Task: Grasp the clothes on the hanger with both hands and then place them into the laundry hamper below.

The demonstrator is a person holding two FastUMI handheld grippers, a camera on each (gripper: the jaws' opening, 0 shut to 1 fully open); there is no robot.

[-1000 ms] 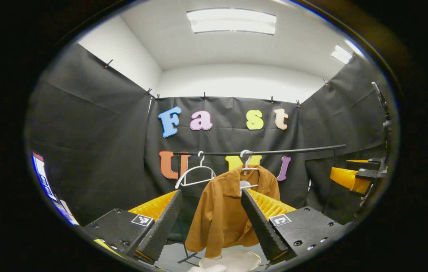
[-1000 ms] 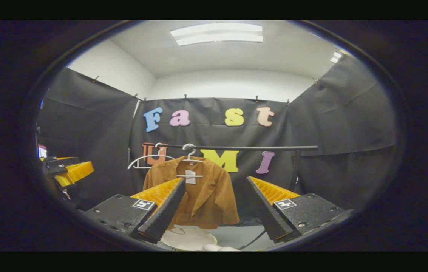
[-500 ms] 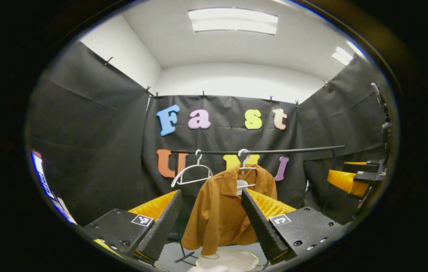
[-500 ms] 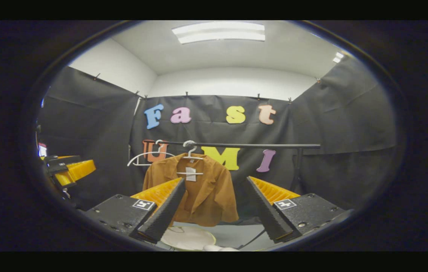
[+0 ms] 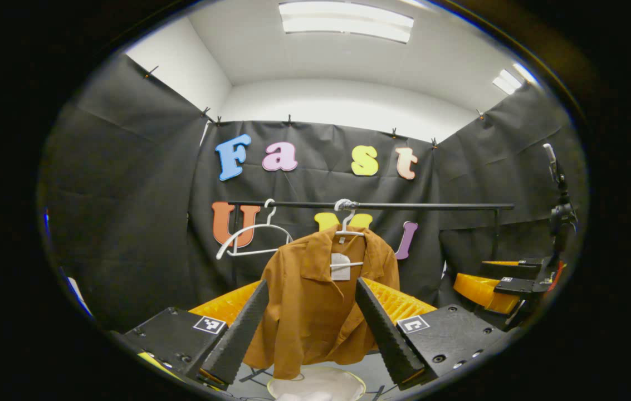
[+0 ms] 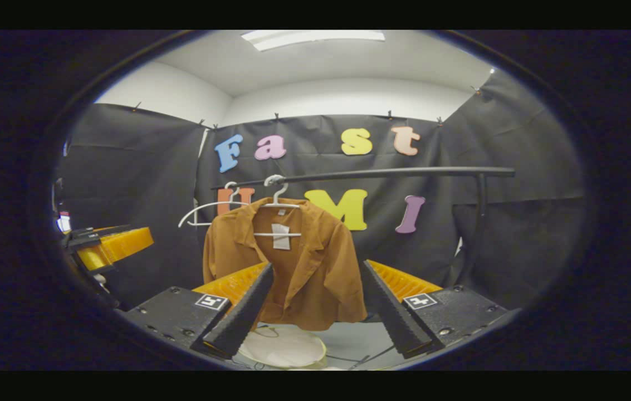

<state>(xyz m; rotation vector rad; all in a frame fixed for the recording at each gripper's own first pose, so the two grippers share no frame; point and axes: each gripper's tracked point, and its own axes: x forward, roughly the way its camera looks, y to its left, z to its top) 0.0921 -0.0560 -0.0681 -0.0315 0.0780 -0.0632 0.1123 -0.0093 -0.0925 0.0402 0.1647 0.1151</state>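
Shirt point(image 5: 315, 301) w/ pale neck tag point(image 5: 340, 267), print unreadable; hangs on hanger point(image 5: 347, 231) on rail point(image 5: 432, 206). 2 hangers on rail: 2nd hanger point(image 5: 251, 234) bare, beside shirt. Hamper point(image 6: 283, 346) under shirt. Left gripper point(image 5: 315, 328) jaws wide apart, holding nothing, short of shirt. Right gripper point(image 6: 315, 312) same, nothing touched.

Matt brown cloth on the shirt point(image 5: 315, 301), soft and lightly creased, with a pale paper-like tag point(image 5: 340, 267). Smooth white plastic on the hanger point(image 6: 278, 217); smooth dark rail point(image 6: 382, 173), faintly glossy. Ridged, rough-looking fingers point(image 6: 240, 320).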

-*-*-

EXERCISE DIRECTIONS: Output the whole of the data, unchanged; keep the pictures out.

TASK OUTPUT:
Task: Grasp the clothes on the hanger with both hands and then place them into the laundry hamper below.

The demonstrator is a person holding two FastUMI handheld grippers, a camera on each (gripper: the jaws' opening, 0 shut to 1 fully open); there is no robot.

[-1000 ms] 
[-1000 ms] 
[-500 ms] 
[-500 ms] 
[+0 ms] 
[+0 ms] 

<state>(xyz m; rotation vector rad; all in a frame fixed for the recording at each gripper's own first pose, so the two grippers share no frame; point and axes: each gripper's tracked point, and its own axes: x forward, roughly the way its camera looks, y to its left, z to its top) 0.0921 -0.0560 -0.0681 -0.0315 0.0780 -0.0632 0.1123 -0.0093 -0.0925 0.0402 0.1647 0.1151</state>
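Shirt point(image 5: 315, 301) w/ pale neck tag point(image 5: 340, 267), print unreadable; hangs on hanger point(image 5: 347, 231) on rail point(image 5: 432, 206). 2 hangers on rail: 2nd hanger point(image 5: 251, 234) bare, beside shirt. Hamper point(image 6: 283, 346) under shirt. Left gripper point(image 5: 315, 328) jaws wide apart, holding nothing, short of shirt. Right gripper point(image 6: 315, 312) same, nothing touched.

Matt brown cloth on the shirt point(image 5: 315, 301), soft and lightly creased, with a pale paper-like tag point(image 5: 340, 267). Smooth white plastic on the hanger point(image 6: 278, 217); smooth dark rail point(image 6: 382, 173), faintly glossy. Ridged, rough-looking fingers point(image 6: 240, 320).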

The exercise requires no further answer.